Saturday, December 5, 2009

Isolation and the Lonely Life of Henry Darger...


I admit that I was curious about the film, "In the Realms of the Unreal," through the papers that praised Henry Darger as an outsider artist and troubled recluse. But I felt uneasy about going to the theatre and watching a limited release film that featured a grown man obsessed with drawing and painting pictures of little girls with tiny penises. It just seemed odd and perverse.


But catching the film on YouTube, I became fascinated by the lonely life of this sad, little man and how his obsession with his illustrated novel became the focal point of his entire life.


It really hit home when I began arranging my sketchbook pages into Mylar sheets and I started ordering and numbering the pages to scan into my website...I had a lot of pages. There were many that were too primitive and badly drawn that I scrapped, and there were the full page ones, the spot illustration pages, the inked pages...things that had characters I would pull out for future reference. There was a lot my brain was tinkering with. I began to feel that I have led an isolated, solitary life and that these pages were the legacy of that isolation.

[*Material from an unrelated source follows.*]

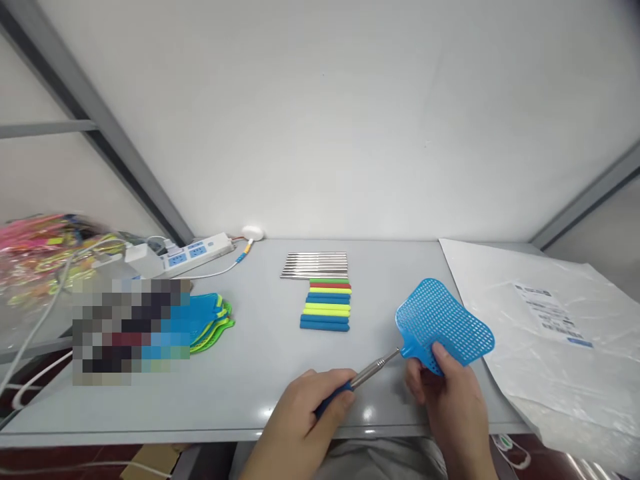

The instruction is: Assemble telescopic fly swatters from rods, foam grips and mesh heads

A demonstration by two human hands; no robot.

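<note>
A blue fly swatter head [440,320] with a mesh surface is pinched at its lower edge by my right hand [453,390], the thumb on top. Its neck meets the tip of a silver telescopic rod [373,370], which slants down to the left. My left hand [313,413] is wrapped round the dark blue handle [327,400] at the rod's other end. Behind them on the table lie a row of silver rods [316,265] and, just in front of it, several coloured handle sleeves [326,310] in blue, yellow, red and green.
A stack of blue, yellow and green swatter heads [213,323] lies at the left, partly covered by a blurred patch. Behind it are a white power strip [200,253] with cables and a bag of colourful items [45,253]. A white plastic sheet [540,320] covers the table's right side.
</note>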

I began thinking of poor Henry Darger, alone and abandoned at an early age, returning to his shabby little apartment after a day of scrubbing floors at his job as a janitor, returning to his one solace: writing and illustrating a book where he was leader of the Gemini Squadron, protector of the innocence of children, enslaved by evil forces in an unjust, un-Christian realm. He spent his entire lifetime writing over 15,000 pages of this novel, complete with hundreds of full color and black-and white illustrations done with a self-taught, naive hand.


That is a body of work. It is painful to watch the film and listen to narrator read the words that are gibberish and overwrought with the emotion of a novice writer. It is painful, too, to look at the pages and pages of missteps it took to achieve his finished art pieces. All those years, alone and searching to perfect his vision of his perfect and divine fantasy world, where all children were free and allowed full expression in a corrupt, deceitful adult world.


I think, somehow, that this is the steady decline towards a sweeping madness. This type of obsession starts little by little, becoming a daily preoccupation, and then a necessity, and then it merges into compulsion. This seems the way that the cat fancier slowly drifts into multiple cats and then finally to "crazy cat lady"...loneliness and compulsive need take over. This is probably the digression into most pack-rat behavior.


But, still, I can't help but feel that when Henry Darger died and his landlords finally entered his apartment and found thousands upon thousands of pictures, most beautiful, some disturbing, that they were like the first archaeologists unearthing King Tut's tomb. Such a visual treasure of papers and art and books and art supplies scattered in his tiny studio space. Here was a man who spent his entire life obsessively writing and drawing the visions in his head and no one saw his work or heard him speak of it at all, like the proverbial fallen tree in the woods. And now his apartment is a shrine to this lonely venture, his art depicted in books of outsider art and visionary thinkers.


I look at my collection of hundreds and hundreds of pages under Mylar protectors, and there are still more to shake loose from my brain, and I wonder if the isolation and the seclusion is really worth it all.